Наступило молчание. Каждому присутствующему здесь знакома была склонность Генриха дарить то, что ему не принадлежало, особенно, если речь шла о родственниках и просителях.

– Будет намного проще простить и забыть, – продолжил Джеффри. – Если королю нужно отдать то, что обеспечивает поступление денег в его кошелек или, возможно, лишает фаворита того, что он преподнес ему в дар, то было бы искушением поддерживать состояние враждебности. Вам известно, как он «выдаивал» де Бурга, капля за каплей, пока не «выдоил» все, что можно.

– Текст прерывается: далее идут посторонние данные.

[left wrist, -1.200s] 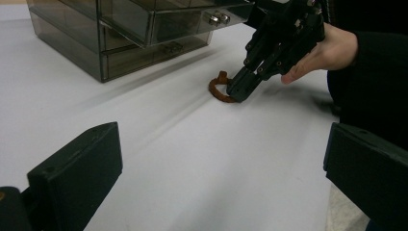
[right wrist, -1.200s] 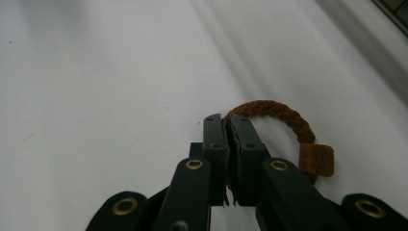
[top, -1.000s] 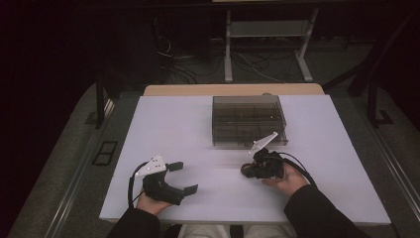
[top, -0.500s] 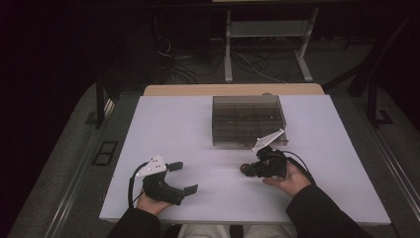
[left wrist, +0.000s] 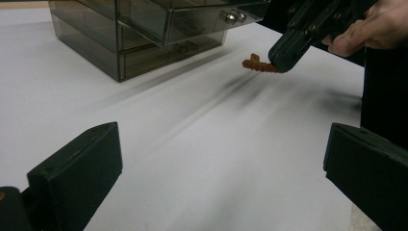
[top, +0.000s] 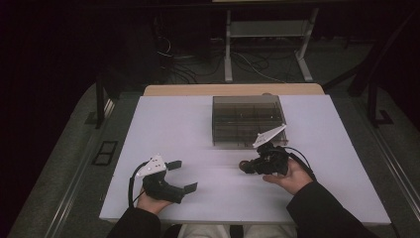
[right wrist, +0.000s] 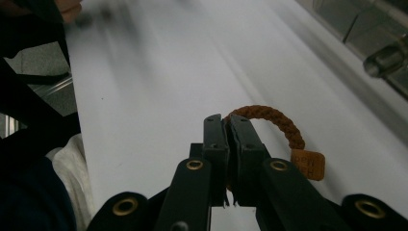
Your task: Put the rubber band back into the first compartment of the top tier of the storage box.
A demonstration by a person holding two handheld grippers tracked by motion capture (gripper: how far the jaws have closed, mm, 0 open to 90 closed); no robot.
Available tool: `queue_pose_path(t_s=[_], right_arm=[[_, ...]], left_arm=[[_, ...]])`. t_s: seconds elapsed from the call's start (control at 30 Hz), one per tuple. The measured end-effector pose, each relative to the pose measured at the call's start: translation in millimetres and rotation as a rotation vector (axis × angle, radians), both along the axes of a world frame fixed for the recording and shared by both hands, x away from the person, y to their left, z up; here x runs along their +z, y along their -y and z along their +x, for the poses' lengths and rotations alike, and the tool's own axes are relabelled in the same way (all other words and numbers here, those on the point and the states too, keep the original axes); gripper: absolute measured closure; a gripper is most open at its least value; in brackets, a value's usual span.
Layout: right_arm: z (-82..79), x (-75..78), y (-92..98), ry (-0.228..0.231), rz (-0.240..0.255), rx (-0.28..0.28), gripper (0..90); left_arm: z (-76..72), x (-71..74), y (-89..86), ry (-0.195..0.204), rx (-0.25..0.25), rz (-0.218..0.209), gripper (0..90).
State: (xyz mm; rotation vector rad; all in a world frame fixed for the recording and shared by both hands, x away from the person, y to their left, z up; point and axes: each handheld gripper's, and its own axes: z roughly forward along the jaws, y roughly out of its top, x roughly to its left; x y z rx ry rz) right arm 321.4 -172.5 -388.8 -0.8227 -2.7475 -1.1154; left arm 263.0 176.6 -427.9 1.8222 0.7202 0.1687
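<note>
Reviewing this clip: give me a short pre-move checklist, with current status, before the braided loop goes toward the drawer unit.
1. Right hand-held gripper shut on the braided loop: ok.
2. Loop lifted clear of the table: cannot tell.
3. Left hand-held gripper open and holding nothing: ok.
4. A drawer of the drawer unit open to take the loop: not ok in the left gripper view; they look closed.
5. Table between loop and unit bare: ok.

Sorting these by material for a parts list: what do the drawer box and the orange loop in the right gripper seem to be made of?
Drawer box: looks like smoky clear plastic, glossy; its drawers show through the walls, and the knobs look like shiny metal.
Orange loop: seemingly braided cord or leather, matte, with a woven texture and a small flat tag. The right gripper pinches it.
</note>
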Motion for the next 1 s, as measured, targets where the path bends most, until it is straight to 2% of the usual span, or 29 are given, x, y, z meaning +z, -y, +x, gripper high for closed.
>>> queue_pose_path(t_s=[0.5,1.0], right_arm=[[0.9,21.4,1.6,0.016,0.020,0.018,85.2],[0.4,41.2,-2.3,0.041,0.004,0.046,85.1]], left_arm=[[0.0,0.1,-0.1,0.000,0.001,0.001,0.0],[0.1,0.4,0.1,0.002,-0.005,0.003,0.0]])
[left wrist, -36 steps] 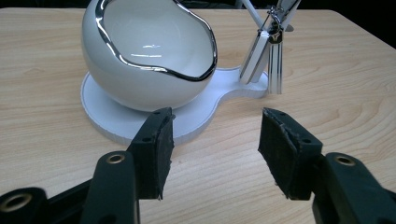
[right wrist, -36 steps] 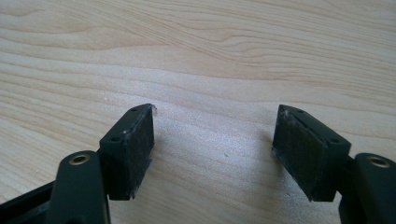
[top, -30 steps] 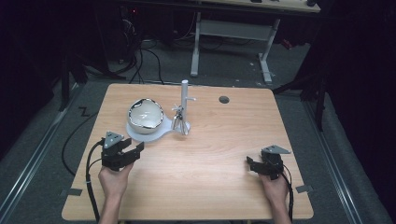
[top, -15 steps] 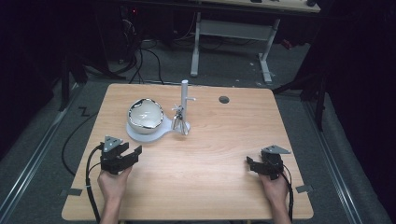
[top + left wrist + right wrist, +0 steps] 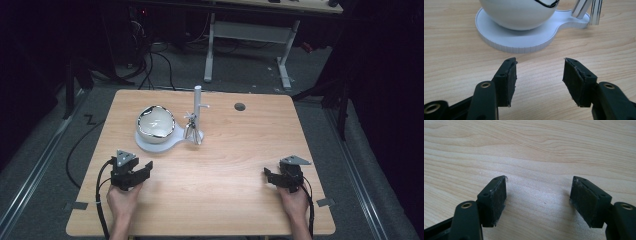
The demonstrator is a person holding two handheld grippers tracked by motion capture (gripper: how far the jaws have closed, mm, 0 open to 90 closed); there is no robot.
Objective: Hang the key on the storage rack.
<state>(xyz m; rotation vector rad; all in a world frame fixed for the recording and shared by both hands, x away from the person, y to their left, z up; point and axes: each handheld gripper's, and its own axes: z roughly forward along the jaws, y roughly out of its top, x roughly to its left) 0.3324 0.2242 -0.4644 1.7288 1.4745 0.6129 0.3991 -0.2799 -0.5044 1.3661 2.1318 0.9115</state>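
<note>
A wooden table [image 5: 220, 200] lies under both grippers, and ahead of the left gripper's [image 5: 539, 75] spread fingers [image 5: 507, 80] a flat white base [image 5: 506, 40] rests on the wood, clear of the fingertips. On that base sits a white bowl [image 5: 519, 12] with a dark rim, and at its narrow end, beyond the right-hand finger, rises a white post [image 5: 197, 107]. The right gripper [image 5: 539, 197] also has its fingers [image 5: 496, 200] spread, with bare wood between them.
</note>
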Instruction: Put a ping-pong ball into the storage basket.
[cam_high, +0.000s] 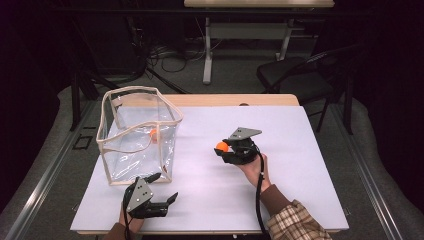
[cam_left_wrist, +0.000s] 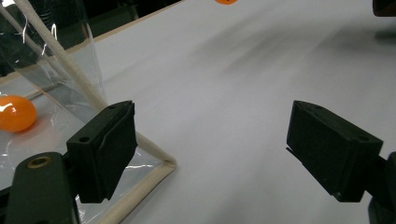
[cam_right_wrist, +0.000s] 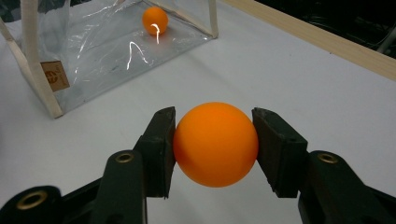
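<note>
Orange shows twice: one ball (cam_high: 153, 134) already lies inside the clear bag (cam_high: 137, 134), and we pinch a second ball (cam_right_wrist: 215, 143) in our right gripper (cam_high: 226, 148), well to the right of the bag. We judge one ball delivered and this one yet to go in. Our left gripper (cam_left_wrist: 210, 154) rests spread by the bag's near corner. A white mat (cam_high: 300, 150) covers the wooden table (cam_high: 270, 99); beyond the bag, a dark chair (cam_high: 295, 75) and floor cables (cam_high: 170, 55).

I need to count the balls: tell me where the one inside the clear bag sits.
In the high view, the ball lies on the bottom of the clear bag, at the table's left, toward its far right corner.
</note>
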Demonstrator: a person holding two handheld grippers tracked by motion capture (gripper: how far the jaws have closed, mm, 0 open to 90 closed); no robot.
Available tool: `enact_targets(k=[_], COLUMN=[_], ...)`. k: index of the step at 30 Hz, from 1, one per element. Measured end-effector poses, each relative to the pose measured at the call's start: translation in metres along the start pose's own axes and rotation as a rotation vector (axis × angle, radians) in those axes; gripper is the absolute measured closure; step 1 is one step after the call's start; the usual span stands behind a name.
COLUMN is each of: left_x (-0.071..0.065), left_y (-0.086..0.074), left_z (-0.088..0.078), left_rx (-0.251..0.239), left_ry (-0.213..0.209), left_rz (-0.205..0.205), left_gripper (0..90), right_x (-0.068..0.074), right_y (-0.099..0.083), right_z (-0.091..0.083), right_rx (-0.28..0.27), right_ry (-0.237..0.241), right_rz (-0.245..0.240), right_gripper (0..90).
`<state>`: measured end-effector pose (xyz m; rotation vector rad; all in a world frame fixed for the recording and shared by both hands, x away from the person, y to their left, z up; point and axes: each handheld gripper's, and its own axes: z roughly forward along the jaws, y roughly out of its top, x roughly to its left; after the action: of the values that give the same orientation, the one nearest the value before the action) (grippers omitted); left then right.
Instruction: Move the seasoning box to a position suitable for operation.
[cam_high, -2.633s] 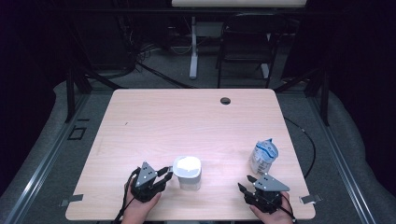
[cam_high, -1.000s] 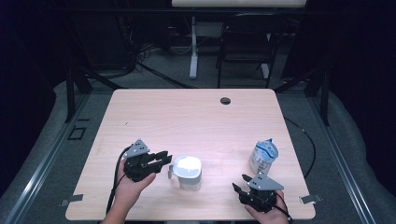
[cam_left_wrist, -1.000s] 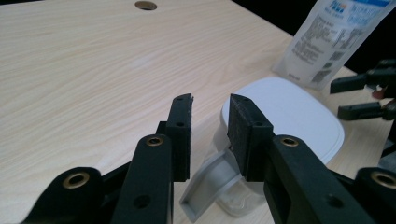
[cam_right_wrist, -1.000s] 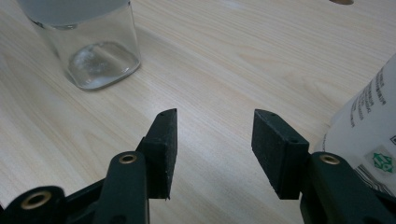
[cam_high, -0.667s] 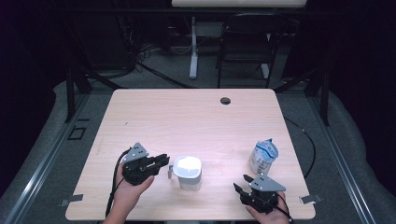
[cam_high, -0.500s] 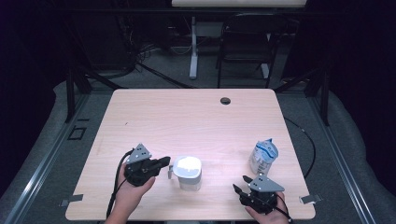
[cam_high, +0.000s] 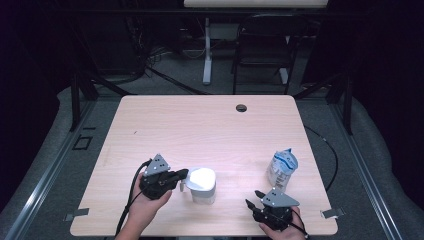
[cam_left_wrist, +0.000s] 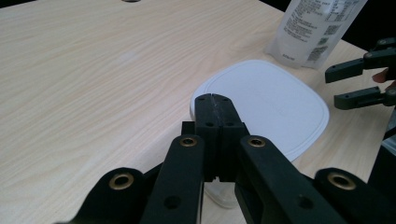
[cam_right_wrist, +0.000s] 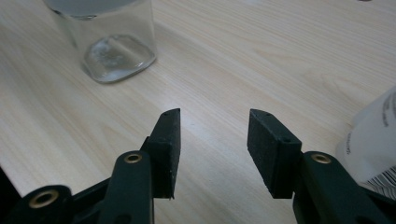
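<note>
From above, the left gripper (cam_high: 181, 176) sits just beside the white-lidded container (cam_high: 202, 185) near the tabletop's (cam_high: 210, 125) front edge, with the right gripper (cam_high: 256, 199) well off to its right, near a white pouch (cam_high: 282, 167). In the left gripper view, the fingers (cam_left_wrist: 215, 116) are pressed together, empty, over the lid's near rim. In the right gripper view, the fingers (cam_right_wrist: 168, 140) stand apart with only bare wood between them, having just been closing a little, and the container's clear base (cam_right_wrist: 116, 56) stands ahead.

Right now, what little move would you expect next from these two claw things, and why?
Probably the left gripper lifts the white lid by its edge: its jaws are shut at the rim of the clear jar. The right gripper, open, waits near the pouch.
</note>
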<state>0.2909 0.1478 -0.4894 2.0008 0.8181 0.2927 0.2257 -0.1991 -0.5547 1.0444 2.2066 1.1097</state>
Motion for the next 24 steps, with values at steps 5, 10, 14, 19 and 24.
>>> enact_targets(k=[5, 10, 14, 19, 24], left_x=[-0.001, -0.001, 0.000, -0.001, -0.003], left_y=[0.001, 0.000, 0.000, -0.001, -0.001], left_z=[0.001, 0.002, 0.001, 0.002, 0.004], left_rx=[0.008, 0.000, -0.006, -0.008, -0.014], left_ry=[0.002, 0.000, -0.005, -0.007, -0.013], left_rz=[0.019, 0.019, 0.013, 0.011, 0.015], left_gripper=[90.0, 90.0, 90.0, 90.0, 90.0], right_x=[0.007, 0.016, 0.019, 0.022, 0.024], right_y=[0.008, 0.020, 0.029, 0.039, 0.047], right_z=[0.001, 0.007, 0.012, 0.019, 0.022], right_rx=[0.013, -0.006, -0.029, -0.017, -0.015], right_ry=[0.025, 0.038, 0.046, 0.067, 0.084], right_rz=[-0.025, -0.051, -0.052, -0.052, -0.044], right_gripper=[55.0, 55.6, 55.0, 56.4, 60.7])
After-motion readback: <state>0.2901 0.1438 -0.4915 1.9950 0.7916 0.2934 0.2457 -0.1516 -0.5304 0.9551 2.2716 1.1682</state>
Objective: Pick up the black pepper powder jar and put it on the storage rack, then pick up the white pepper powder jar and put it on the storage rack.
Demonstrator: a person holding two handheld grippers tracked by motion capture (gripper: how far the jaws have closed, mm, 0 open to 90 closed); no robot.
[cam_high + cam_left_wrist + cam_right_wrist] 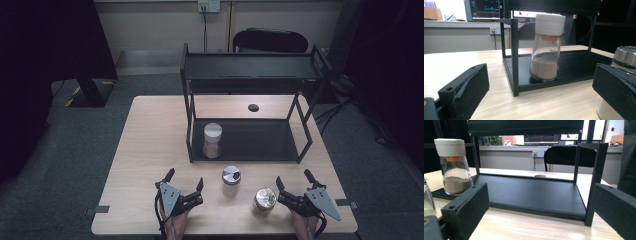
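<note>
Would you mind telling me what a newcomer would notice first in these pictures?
Probably the black two-tier rack at the table's middle, with a white-capped shaker on its lower shelf's left end. Then two metal-lidded jars stand on the table between the open left gripper and right gripper.

On your tabletop (150,150) the rack (250,75) stands at twelve o'clock, one jar (212,141) on its bottom shelf at the left end. Two more jars (231,181) (264,201) stand before it, between your left claw (186,181) at seven o'clock and right claw (293,178) at five.

jars: 3 (212,140) (231,181) (264,201) | rack: 1 (250,72) | table: 1 (150,150) | grippers: 2 (185,182) (292,181)
</note>
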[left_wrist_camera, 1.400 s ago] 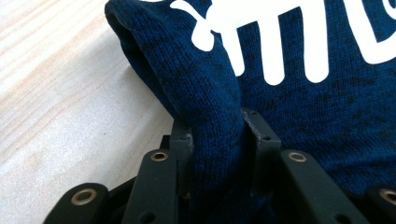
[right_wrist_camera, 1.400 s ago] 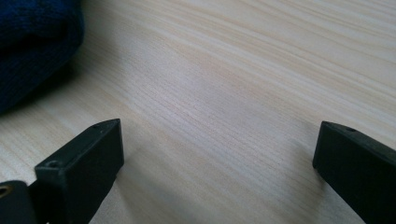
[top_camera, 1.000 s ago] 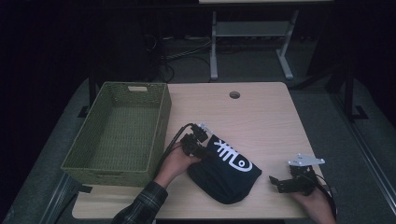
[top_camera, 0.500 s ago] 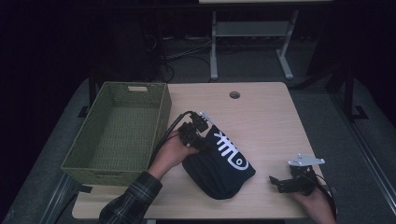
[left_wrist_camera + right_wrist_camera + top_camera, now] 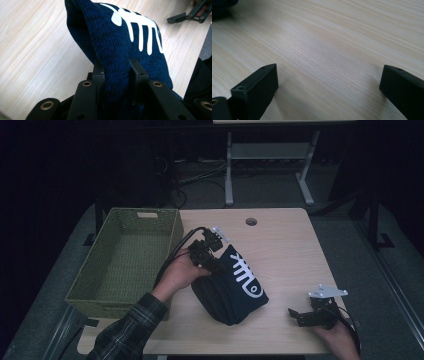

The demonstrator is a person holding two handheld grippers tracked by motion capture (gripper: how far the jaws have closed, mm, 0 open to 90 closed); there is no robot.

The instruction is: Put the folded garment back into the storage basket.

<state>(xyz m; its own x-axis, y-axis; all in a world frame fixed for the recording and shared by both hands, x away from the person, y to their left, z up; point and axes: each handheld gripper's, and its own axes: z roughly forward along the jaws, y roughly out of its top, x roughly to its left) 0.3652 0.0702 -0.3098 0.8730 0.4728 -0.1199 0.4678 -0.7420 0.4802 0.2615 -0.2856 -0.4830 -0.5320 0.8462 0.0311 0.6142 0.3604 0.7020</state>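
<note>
Far left on the light wooden worktop (image 5: 290,245), an olive-green woven rectangular basket (image 5: 125,260) sits with its long side running near to far, its right wall just beside the left hand (image 5: 177,272). That hand, coming out of a plaid sleeve (image 5: 130,332), carries the left gripper (image 5: 212,257), and its jaws are clamped on a bunched fold of the dark navy knitted garment with a white fish-skeleton print (image 5: 235,287). In the left gripper view the knit (image 5: 117,50) stands up between the two black jaws, pinched on both sides, with the print running away toward the far right. The pinched end is raised off the wood near the basket's right wall; the lower bulk of the garment sags toward the near middle of the worktop. Over on the near right, well apart from the garment, the right gripper (image 5: 300,316) rests low by the worktop's near edge in the right hand (image 5: 335,335), grey plate on top. Its jaws stand wide, bare wood (image 5: 324,50) between them.
</note>
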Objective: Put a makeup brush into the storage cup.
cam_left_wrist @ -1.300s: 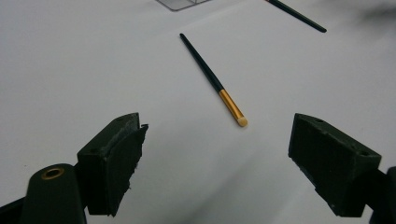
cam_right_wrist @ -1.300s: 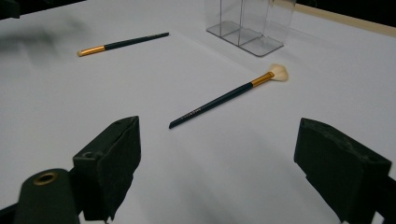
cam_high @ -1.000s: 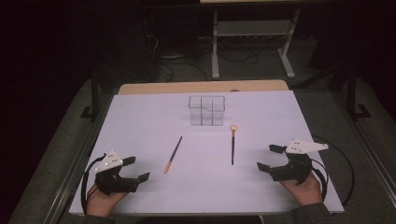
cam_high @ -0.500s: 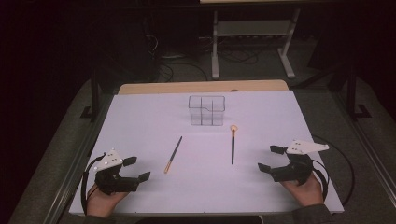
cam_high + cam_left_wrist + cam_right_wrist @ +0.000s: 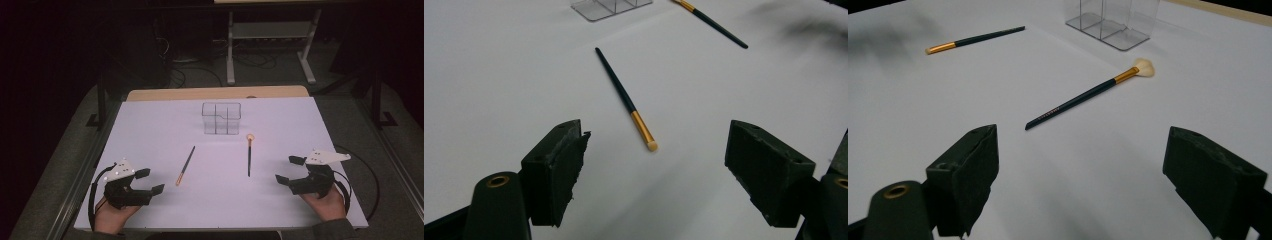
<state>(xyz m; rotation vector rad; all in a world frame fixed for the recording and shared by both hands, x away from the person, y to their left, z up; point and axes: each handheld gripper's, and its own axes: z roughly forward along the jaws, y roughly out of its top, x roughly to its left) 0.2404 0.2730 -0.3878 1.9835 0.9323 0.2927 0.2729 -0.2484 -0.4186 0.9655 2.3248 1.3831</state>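
Honestly nothing has changed over the last second: both hands sit where they were at the near corners of the table [image 5: 150, 120], the left gripper [image 5: 148, 181] and right gripper [image 5: 288, 169] with jaws wide apart and holding nothing. The small gold-ferruled brush [image 5: 185, 166] lies left of centre, the fan brush [image 5: 249, 154] right of it, and the clear divided organizer [image 5: 221, 118] stands just beyond them. We'd guess the brushes go in there, but no move has begun.

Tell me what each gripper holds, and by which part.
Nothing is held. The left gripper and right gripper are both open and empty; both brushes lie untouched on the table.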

– Согласен, – многозначительно произнес Иэн. – Только не попадайтесь ему в руки до тех пор, пока он не выздоровеет после своей болезни, и тогда все будет прекрасно. Легко взять назад слова об объявлении вне закона, когда не требуются никакие реальные компенсации.

5

Кконцу первой недели августа рассеялись сомнения Киквы относительно необходимости свадебного платья для Рианнон. Рианнон готова была выехать ко двору своего отца, и Мэт предпочел отправиться с ней. Урча от ярости, но не предпринимая попыток вырваться, что он, конечно, мог сделать и сделал бы, если бы не пожелал ехать, Мэт сидел в своей дорожной корзине на крупе верховой лошади Рианнон. Если ехал Мэт, исключалась возможность того, что Рианнон может допустить какую-нибудь серьезную ошибку.

Кикву чрезвычайно умиляли отношения между ее дочерью и огромным котом – Мэт определенно считал, что скорее Рианнон принадлежит ему, а не наоборот. И, по-видимому, Рианнон соглашалась с этим. Однако лорд Ллевелин вовсе не разделял любовь Киквы к коту. Он лишь тяжело вздохнул, когда начался бедлам, сопровождаемый остервенелым лаем собак после их первоначального взвизгивания от боли и страха.